- [Exercise directions]
Determine how many lines of the entries contain "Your". Reply with that number alone.

[Records from a dataset]

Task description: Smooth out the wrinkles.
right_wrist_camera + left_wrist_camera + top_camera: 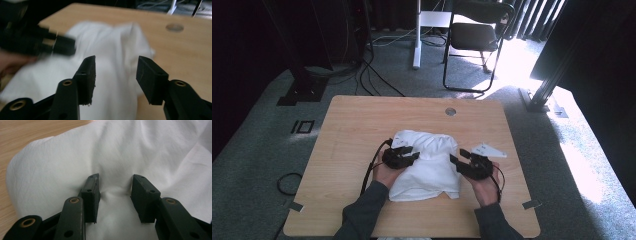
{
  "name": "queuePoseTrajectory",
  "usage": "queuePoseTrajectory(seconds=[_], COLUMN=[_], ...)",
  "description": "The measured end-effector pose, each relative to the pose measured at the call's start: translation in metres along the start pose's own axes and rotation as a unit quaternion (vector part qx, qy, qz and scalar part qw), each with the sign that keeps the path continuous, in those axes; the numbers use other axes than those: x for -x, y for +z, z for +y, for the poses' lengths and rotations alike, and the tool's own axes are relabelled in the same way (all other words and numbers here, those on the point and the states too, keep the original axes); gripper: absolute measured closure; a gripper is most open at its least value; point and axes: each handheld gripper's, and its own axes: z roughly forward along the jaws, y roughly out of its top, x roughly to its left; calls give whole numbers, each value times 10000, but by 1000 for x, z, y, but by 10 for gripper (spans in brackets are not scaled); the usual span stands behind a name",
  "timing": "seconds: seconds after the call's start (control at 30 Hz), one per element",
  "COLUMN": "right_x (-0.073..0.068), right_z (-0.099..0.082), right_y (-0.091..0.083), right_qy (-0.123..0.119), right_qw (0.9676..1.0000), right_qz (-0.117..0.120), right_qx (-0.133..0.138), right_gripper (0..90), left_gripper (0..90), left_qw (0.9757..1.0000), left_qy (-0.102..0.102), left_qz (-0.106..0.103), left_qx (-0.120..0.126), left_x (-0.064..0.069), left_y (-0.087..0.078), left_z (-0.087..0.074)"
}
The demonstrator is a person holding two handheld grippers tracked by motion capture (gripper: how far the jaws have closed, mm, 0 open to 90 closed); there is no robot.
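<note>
From the high view, a crumpled white cloth garment (427, 162) lies near the middle of the light wooden table (352, 125), a little toward my side of it. My left gripper (404, 155) rests on the cloth's left part, my hand behind it at the cloth's left edge. My right gripper (460, 162) sits just beside the cloth's right edge, jaws pointing in toward the fabric, with its grey three-cornered plate (488, 150) on top. A small round metal insert (450, 111) is set in the table's far side, well apart from the cloth. A black folding chair (474, 37) stands on the grey carpet beyond the table.

In the left gripper view, my left gripper (115, 190) has its jaws spread, tips pressed down onto the white cloth (125, 150). The fabric puckers into small creases between them, but the pads do not squeeze it; a gap shows on either side of the raised fold. Bare wood (30, 132) shows at the upper left.

In the right gripper view, which is blurred, my right gripper (116, 66) has its jaws apart with nothing pinched; the cloth (110, 47) lies ahead and below them. My left gripper (47, 42) shows dark at the left, over the fabric. The round insert (174, 27) lies on the table (190, 57) beyond.
</note>
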Motion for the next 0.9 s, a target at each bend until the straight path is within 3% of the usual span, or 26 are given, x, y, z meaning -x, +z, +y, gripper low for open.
queuePoseTrajectory(seconds=[0.1, 0.13, 0.17, 0.2, 0.23, 0.37, 0.4, 0.47, 0.53, 0.57, 0.63, 0.7, 0.77, 0.8, 0.9], right_x=[8, 13, 18, 22, 26, 41, 42, 42, 40, 35, 19, -1, -16, -22, -22], right_z=[22, 26, 28, 29, 29, 27, 25, 22, 22, 23, 27, 31, 33, 32, 23], right_y=[26, 36, 45, 51, 56, 61, 62, 60, 52, 45, 33, 30, 37, 46, 70], right_qy=[312, 486, 577, 590, 500, 514, 585, 584, 693, 598, 296, -151, -402, -500, -561], right_qw=[9995, 9986, 9976, 9971, 9969, 9953, 9940, 9889, 9901, 9925, 9963, 9982, 9987, 9986, 9979], right_qz=[-11, -6, 97, 56, -211, -379, -528, -1109, -1089, -1025, -788, -443, -85, 21, -106], right_qx=[-46, -213, -372, -471, -566, -729, -762, -795, -548, -286, 176, 362, 313, 164, -308], right_gripper=[521, 613, 762, 864, 888, 884, 853, 772, 640, 613, 582, 583, 591, 591, 563], left_gripper=[560, 556, 555, 555, 555, 554, 553, 527, 523, 524, 523, 524, 526, 528, 531], left_qw=[10000, 10000, 10000, 10000, 9999, 9996, 9996, 9996, 9994, 9993, 9993, 9989, 9981, 9979, 9984], left_qy=[51, 67, 76, 66, 49, 8, 29, 66, -4, -23, 0, -8, -39, -54, 32], left_qz=[0, -3, -15, -41, -90, -272, -256, -240, -309, -322, -318, -367, -366, -360, -345], left_qx=[10, 8, 11, 28, 53, 120, 103, 110, 157, 169, 181, 300, 496, 532, 450], left_x=[1, 1, 1, 0, 0, 0, 1, 3, 1, 1, 1, 1, 0, 0, -1], left_y=[0, -1, -1, -1, -2, -4, -4, -5, -8, -8, -9, -11, -15, -16, -15], left_z=[0, 0, 0, -1, -1, -1, -1, 0, 1, 1, 3, 6, 10, 11, 13])
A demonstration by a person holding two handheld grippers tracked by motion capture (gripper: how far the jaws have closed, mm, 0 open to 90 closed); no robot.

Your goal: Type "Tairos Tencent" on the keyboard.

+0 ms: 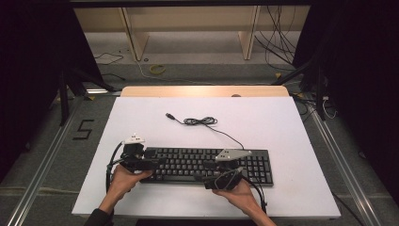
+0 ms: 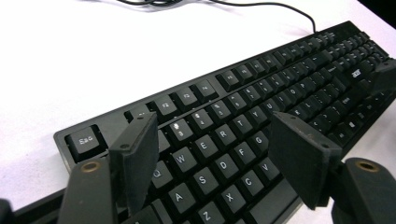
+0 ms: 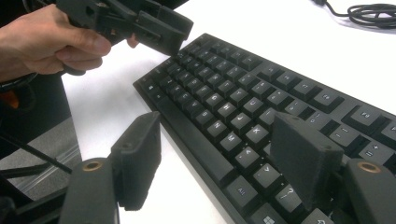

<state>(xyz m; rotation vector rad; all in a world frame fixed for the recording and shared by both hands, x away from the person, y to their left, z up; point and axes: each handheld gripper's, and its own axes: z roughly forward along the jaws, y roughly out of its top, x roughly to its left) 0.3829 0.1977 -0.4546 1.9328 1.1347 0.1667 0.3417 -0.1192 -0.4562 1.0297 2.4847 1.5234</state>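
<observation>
High view: a black keyboard (image 1: 207, 165) lies across the near half of a white table (image 1: 282, 127), and both grippers hover at its near edge. The left gripper (image 1: 153, 162) sits over the keyboard's left end, held in the person's left hand (image 1: 124, 181); the right gripper (image 1: 230, 173) sits over the middle-right of the keys, held in the right hand (image 1: 237, 190). The keyboard's cable (image 1: 202, 121) runs away from both grippers toward the far side of the table, with a small coil and a loose plug at its end.

In the left gripper view, the left gripper (image 2: 215, 154) has its jaws spread wide, released, with nothing clamped. The keyboard (image 2: 261, 93) lies directly below and ahead of them; the letter keys show in the gap between the jaws, and the Esc key sits just beyond the left jaw. Whether the jaw tips touch the keys cannot be told.

In the right gripper view, the right gripper (image 3: 219, 163) is likewise released, jaws wide apart. The keyboard's (image 3: 243, 93) near edge runs between them: one jaw stands over bare table, the other over the bottom rows of keys. Farther ahead the left gripper (image 3: 161, 30) hovers at the keyboard's far corner.
</observation>
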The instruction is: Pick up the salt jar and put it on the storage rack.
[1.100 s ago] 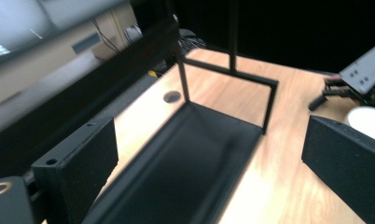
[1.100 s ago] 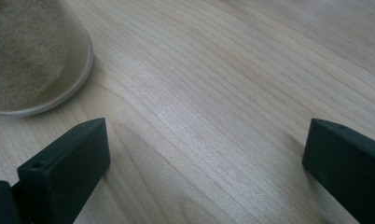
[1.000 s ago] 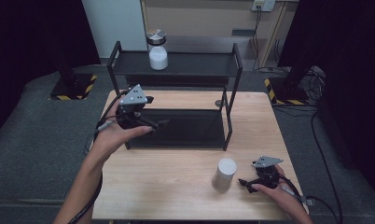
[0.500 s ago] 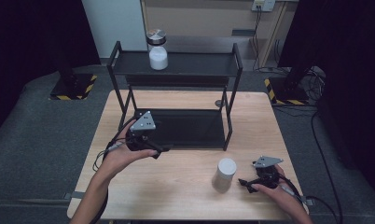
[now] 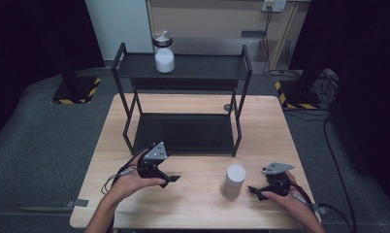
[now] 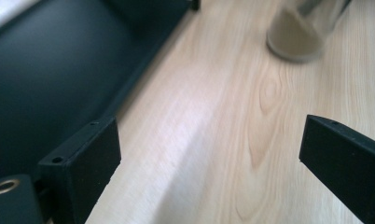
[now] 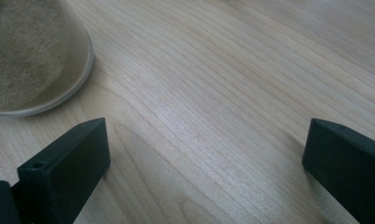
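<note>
I take the white jar (image 5: 233,180) standing upright on the wooden table (image 5: 193,204) as my landmark. Just to its right I see my right gripper (image 5: 253,190), low over the table with its jaws pointing at the jar and a small gap between them. My right hand (image 5: 285,198) wraps the body from behind, the forearm coming in from the near edge. In the right gripper view the jaws stand wide apart over bare wood with nothing between them, and the jar's base (image 7: 34,60) sits just beyond the one at the picture's left.

Well to the jar's left sits my left gripper (image 5: 172,179), also low, jaws aimed across the table toward the jar. My left hand (image 5: 135,180) cups it from below, the forearm angling in from the near left corner. Its jaws stand wide and empty, having just eased in a little; in the left gripper view the jar (image 6: 302,28) shows blurred ahead.

Beyond the jar stands the black two-tier rack (image 5: 183,73), its lower shelf bare. Farther still, a second jar (image 5: 164,52) with a metal lid stands on the top shelf.
</note>
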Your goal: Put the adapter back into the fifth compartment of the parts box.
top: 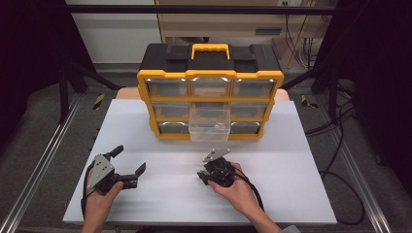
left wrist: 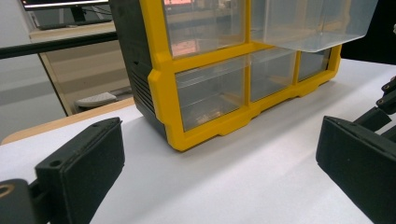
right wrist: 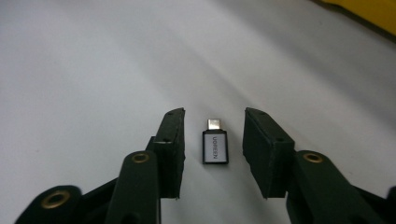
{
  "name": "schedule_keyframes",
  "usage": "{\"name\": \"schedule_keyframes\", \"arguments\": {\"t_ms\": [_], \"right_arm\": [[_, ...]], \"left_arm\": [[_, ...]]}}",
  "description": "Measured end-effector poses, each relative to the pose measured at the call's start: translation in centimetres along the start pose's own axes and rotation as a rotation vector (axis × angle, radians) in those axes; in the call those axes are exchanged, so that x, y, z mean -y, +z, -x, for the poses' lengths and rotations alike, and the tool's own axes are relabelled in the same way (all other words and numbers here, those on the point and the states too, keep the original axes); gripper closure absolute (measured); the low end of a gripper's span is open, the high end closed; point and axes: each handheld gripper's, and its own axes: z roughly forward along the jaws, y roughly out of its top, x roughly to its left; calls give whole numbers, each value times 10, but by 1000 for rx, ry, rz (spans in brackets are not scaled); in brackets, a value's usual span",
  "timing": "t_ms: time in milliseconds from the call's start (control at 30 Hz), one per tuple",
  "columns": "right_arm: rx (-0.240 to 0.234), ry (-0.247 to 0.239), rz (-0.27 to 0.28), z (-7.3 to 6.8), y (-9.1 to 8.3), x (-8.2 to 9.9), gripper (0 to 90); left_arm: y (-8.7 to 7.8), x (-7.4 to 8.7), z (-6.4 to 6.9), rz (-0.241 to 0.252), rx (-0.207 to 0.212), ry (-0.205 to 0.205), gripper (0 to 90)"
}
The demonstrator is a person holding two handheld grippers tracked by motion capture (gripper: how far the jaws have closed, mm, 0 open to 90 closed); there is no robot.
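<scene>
Both grippers [top: 130,160] [right wrist: 212,140] apparently open

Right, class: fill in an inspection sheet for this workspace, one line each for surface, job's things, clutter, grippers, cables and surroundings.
Surface: white board, flat.
Job's things: small adapter lying flat between the right gripper's jaws, untouched; yellow and black drawer organizer at the back, one clear drawer pulled out.
Clutter: nothing seen.
Grippers: left gripper open, off to the left; right gripper open, jaws either side of the adapter.
Cables: black cables on the right.
Surroundings: metal rails beside the board.
</scene>
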Motion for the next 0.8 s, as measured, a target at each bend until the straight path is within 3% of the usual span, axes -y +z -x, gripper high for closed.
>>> {"name": "schedule_keyframes", "arguments": {"t_ms": [467,800], "right_arm": [[18,-59,-20,-5,6,2,762],[-7,-55,8,-1,-4,7,764]], "left_arm": [[-2,0,-1,4,-4,-5,10],[-1,0,0,4,1,-1,10]]}}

- [Reply]
2